Surpreendiido, Sócrates teve uma rara hesitação: “Agora que o acabei de ouvir, a minha ideia é que isso tinha que ver com a terceira ponte… Mas, eh pá, talvez ele tenha uma memória mais fresca do que eu. Ele só se ocupava disso”. Rosário Teixeira insiste, mas José Sócrates afasta responsabilidades. “É muito simples. Tem de chamar o engenheiro Mário Lino. Eu nunca intervim em nenhum concurso.”
Afinal foi Sócrates a chamar não só Mário Lino, mas também Raul Vilaça Moura como testemunhas na fase de instrução da Operação Marquês.

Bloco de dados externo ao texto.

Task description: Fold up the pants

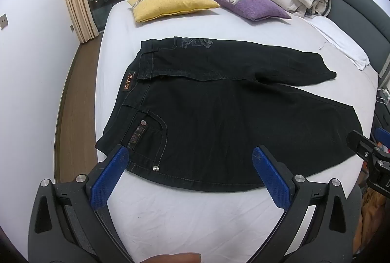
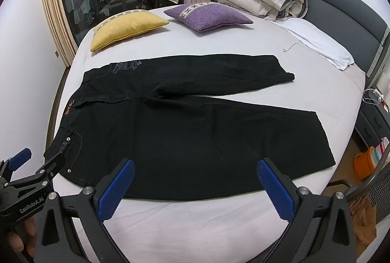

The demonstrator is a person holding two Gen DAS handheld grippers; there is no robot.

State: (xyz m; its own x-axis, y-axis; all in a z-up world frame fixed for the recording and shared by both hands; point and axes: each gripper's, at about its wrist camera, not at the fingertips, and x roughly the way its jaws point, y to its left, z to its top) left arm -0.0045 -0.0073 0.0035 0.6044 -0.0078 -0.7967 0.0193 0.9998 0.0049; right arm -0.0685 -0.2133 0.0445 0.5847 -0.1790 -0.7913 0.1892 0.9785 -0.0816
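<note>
On the bed (image 1: 170,214), black pants (image 1: 219,129) are lying at 12 o'clock of both grippers, left (image 1: 190,158) and right (image 2: 195,170), each gaping wide, holding nothing.

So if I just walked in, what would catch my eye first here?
Probably the black pants spread flat across the white bed, legs pointing right. Next, the yellow pillow and purple pillow at the far side. Nearest the camera, the left gripper and right gripper hang open over the pants' near edge.
</note>
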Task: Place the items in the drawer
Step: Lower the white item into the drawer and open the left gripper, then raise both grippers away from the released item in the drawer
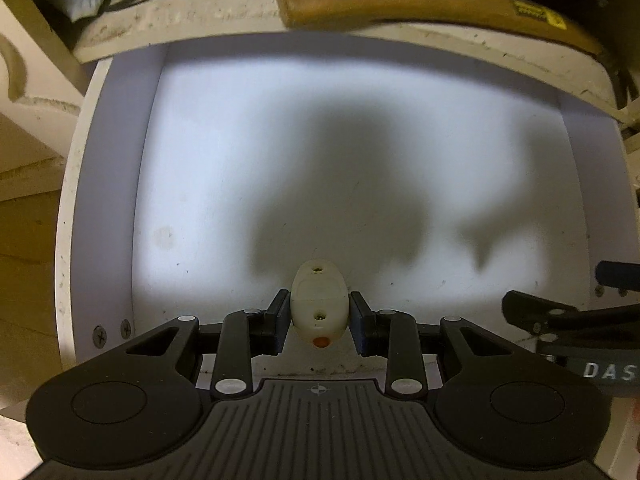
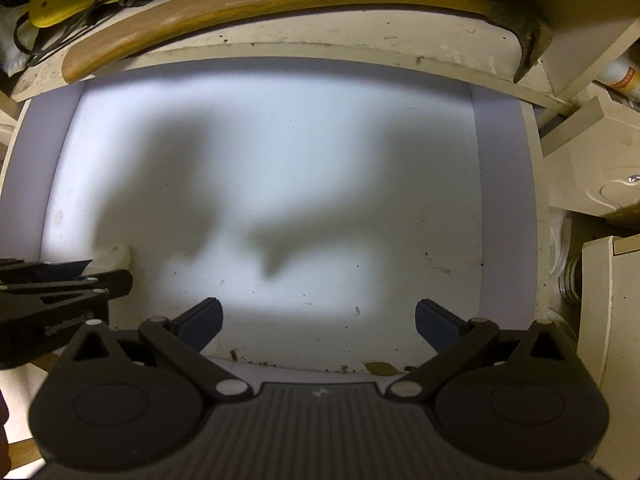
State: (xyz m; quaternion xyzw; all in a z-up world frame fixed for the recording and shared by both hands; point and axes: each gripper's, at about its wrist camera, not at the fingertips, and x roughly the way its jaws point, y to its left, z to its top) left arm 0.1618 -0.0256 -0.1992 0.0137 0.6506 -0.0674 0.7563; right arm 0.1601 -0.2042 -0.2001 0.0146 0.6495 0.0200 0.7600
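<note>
An open white drawer fills both wrist views, its floor bare and shadowed. My left gripper is shut on a small cream oval plastic piece with two screw holes and an orange tip, held over the drawer's front part. My right gripper is open and empty above the drawer near its front edge. The left gripper and the tip of the cream piece show at the left edge of the right wrist view. The right gripper shows at the right edge of the left wrist view.
A wooden handle with a yellow label lies on the dirty white desk edge above the drawer; it also shows in the right wrist view. Black cables and a yellow object lie at the far left. Beige boxes stand to the right.
</note>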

Quandoi foi ouvido, Mário Lino negou a tese do Ministério Público e refutou a ideia de ter sido instrumentalizado por José Sócrates para beneficiar os interesses do Grupo Lena. "Os governantes não são mentecaptos", diz ao Expresso.
De acordo com a acusação do MP, Vilaça Moura foi com Mário Lino ao gabinete de Sócrates, porque o ex-primeiro-ministro queria “ser pessoalmente inteirado do estado do procedimento, na sequência da elaboração de um relatório subsequente à avaliação das propostas”. E queria, também, ser “esclarecido acerca dos riscos de recusa de visto (do Tribunal de Contas), num momento anterior à decisão de adjudicação”.
A reunião com o então primeiro-ministro aconteceu depois de a avaliação das propostas feita por um júri presidido por Vilaça Moura ter rejeitado "as mesmas, considerando, no entanto, que mediante determinadas alterações, a proposta da Elos poderia ser considerada para efeitos de adjudicação”, explicou Vilaça Moura aos procuradores.
Em março de 2012, já no Governo de Passos Coelho, o Tribunal de Contas chumbou o projeto por falta de verba. Os juízes notaram que as propostas que passaram à fase de negociações foram alteradas posteriormente e apresentaram um conjunto de condições que não tinham sido aceites na primeira fase do concurso.
Um tribunal arbitral condenou o Estado português a pagar 149 milhões de euros de indemnização ao consórcio, valor que ainda não foi pago.